== What is being asked ==
Return the listing in full and exactly, but without a single picture.

== Listed entries ==

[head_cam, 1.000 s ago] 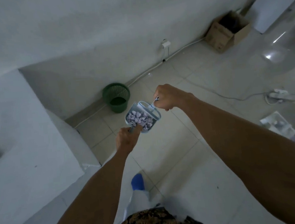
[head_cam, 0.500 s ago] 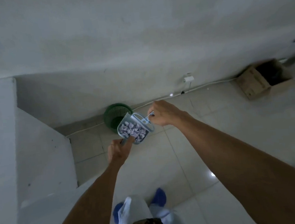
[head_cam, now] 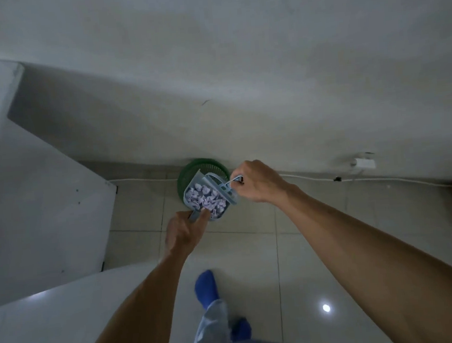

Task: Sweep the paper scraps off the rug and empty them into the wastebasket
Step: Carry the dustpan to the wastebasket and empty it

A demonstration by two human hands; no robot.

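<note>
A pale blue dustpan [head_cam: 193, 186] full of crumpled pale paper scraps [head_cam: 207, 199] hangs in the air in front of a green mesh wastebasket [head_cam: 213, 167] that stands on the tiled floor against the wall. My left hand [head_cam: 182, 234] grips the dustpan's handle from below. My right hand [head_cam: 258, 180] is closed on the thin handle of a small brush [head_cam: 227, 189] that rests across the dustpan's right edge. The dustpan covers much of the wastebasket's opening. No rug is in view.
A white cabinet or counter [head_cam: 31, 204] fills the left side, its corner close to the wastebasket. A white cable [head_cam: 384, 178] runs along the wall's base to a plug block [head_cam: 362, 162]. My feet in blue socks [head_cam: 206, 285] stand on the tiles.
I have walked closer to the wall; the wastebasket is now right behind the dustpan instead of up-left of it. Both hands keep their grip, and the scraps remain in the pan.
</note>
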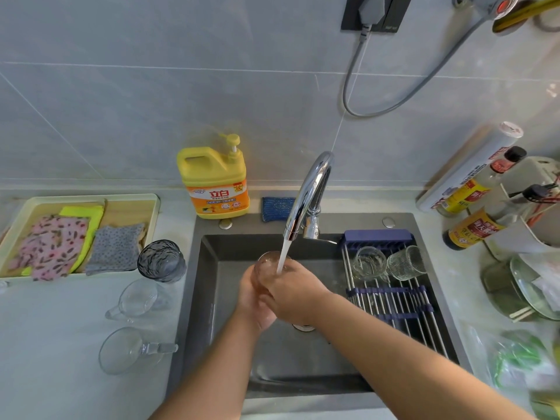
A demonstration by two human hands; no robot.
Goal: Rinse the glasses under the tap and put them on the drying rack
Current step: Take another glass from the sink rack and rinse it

== Task output ==
[head_cam, 1.000 s ago] 
[head_cam, 0.500 s ago] 
[head_cam, now] 

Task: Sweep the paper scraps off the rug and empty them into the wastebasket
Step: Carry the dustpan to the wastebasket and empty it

A demonstration by two human hands; no robot.

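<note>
A pale blue dustpan [head_cam: 193, 186] full of crumpled pale paper scraps [head_cam: 207, 199] hangs in the air in front of a green mesh wastebasket [head_cam: 213, 167] that stands on the tiled floor against the wall. My left hand [head_cam: 182, 234] grips the dustpan's handle from below. My right hand [head_cam: 258, 180] is closed on the thin handle of a small brush [head_cam: 227, 189] that rests across the dustpan's right edge. The dustpan covers much of the wastebasket's opening. No rug is in view.
A white cabinet or counter [head_cam: 31, 204] fills the left side, its corner close to the wastebasket. A white cable [head_cam: 384, 178] runs along the wall's base to a plug block [head_cam: 362, 162]. My feet in blue socks [head_cam: 206, 285] stand on the tiles.
I have walked closer to the wall; the wastebasket is now right behind the dustpan instead of up-left of it. Both hands keep their grip, and the scraps remain in the pan.
</note>
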A demonstration by two human hands; no robot.
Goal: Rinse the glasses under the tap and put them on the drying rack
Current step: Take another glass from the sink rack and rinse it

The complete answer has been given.